REQUIRED ACTION: Repeat, exactly as written, the line with "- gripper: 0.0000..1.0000" and every line that follows it in the material below, ending with the last.

RECORDS PROVIDED:
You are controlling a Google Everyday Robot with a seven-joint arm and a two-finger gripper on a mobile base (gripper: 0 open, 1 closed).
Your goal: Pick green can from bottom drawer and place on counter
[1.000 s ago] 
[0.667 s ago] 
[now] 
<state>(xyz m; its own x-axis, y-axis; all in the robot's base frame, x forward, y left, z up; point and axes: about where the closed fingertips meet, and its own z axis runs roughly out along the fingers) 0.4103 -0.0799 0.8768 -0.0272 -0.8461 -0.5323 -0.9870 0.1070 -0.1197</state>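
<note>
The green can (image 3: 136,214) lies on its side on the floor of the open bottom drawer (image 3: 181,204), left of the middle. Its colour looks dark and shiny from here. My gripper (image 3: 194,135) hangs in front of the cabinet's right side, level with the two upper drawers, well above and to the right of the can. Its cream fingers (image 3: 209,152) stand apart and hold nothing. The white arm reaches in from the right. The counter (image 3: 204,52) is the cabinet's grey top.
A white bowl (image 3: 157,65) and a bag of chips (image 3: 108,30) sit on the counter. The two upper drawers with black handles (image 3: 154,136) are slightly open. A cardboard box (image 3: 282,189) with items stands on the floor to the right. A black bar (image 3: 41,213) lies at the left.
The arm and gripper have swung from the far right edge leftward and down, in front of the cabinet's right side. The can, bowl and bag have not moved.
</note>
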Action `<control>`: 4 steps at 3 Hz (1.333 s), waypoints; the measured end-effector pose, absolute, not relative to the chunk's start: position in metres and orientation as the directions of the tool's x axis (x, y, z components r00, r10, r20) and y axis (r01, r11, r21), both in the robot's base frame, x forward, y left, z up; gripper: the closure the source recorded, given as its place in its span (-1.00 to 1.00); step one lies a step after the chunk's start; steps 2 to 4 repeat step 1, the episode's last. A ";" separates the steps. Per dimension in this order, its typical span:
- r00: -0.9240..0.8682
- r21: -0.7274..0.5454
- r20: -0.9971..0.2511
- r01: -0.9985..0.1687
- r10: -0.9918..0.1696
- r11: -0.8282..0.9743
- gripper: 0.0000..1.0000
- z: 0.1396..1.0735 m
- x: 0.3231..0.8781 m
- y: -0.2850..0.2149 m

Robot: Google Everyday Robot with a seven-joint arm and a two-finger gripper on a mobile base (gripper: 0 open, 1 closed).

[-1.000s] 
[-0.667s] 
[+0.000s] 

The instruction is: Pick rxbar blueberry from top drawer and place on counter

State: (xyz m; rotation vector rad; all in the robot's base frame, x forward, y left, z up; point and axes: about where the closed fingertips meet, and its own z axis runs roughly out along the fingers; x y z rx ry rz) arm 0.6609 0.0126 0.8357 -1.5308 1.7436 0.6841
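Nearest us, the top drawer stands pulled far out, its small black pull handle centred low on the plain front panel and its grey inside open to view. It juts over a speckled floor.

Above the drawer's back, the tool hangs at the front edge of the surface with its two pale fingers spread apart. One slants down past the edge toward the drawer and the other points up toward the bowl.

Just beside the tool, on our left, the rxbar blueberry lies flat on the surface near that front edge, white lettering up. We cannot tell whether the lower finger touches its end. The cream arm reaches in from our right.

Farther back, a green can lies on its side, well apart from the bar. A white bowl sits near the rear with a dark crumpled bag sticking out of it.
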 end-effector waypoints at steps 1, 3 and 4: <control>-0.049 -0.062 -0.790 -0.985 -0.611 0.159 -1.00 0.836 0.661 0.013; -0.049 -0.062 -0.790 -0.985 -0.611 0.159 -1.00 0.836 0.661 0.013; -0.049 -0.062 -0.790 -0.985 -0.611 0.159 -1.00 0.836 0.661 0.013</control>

SOLUTION TO THIS EXERCISE:
- gripper: 0.0000..1.0000
- z: 0.1396..1.0735 m
- x: 0.3231..0.8781 m
- y: -0.2850..0.2149 m

Robot: Google Everyday Robot with a seven-joint arm and a two-finger gripper on a mobile base (gripper: 0 open, 1 closed).

[-1.000s] 
[-0.667s] 
[+0.000s] 

The instruction is: Pick rxbar blueberry from top drawer and place on counter

State: (xyz m; rotation vector rad; all in the robot's base frame, x forward, y left, z up; point and axes: about where the closed fingertips meet, and its own z axis runs roughly out along the fingers; x y z rx ry rz) arm 0.6609 0.0126 0.8357 -1.5308 1.7436 0.6841
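Nearest us, the top drawer stands pulled far out, its small black pull handle centred low on the plain front panel and its grey inside open to view. It juts over a speckled floor.

Above the drawer's back, the tool hangs at the front edge of the surface with its two pale fingers spread apart. One slants down past the edge toward the drawer and the other points up toward the bowl.

Just beside the tool, on our left, the rxbar blueberry lies flat on the surface near that front edge, white lettering up. We cannot tell whether the lower finger touches its end. The cream arm reaches in from our right.

Farther back, a green can lies on its side, well apart from the bar. A white bowl sits near the rear with a dark crumpled bag sticking out of it.
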 end-effector waypoints at steps 1, 3 and 4: <control>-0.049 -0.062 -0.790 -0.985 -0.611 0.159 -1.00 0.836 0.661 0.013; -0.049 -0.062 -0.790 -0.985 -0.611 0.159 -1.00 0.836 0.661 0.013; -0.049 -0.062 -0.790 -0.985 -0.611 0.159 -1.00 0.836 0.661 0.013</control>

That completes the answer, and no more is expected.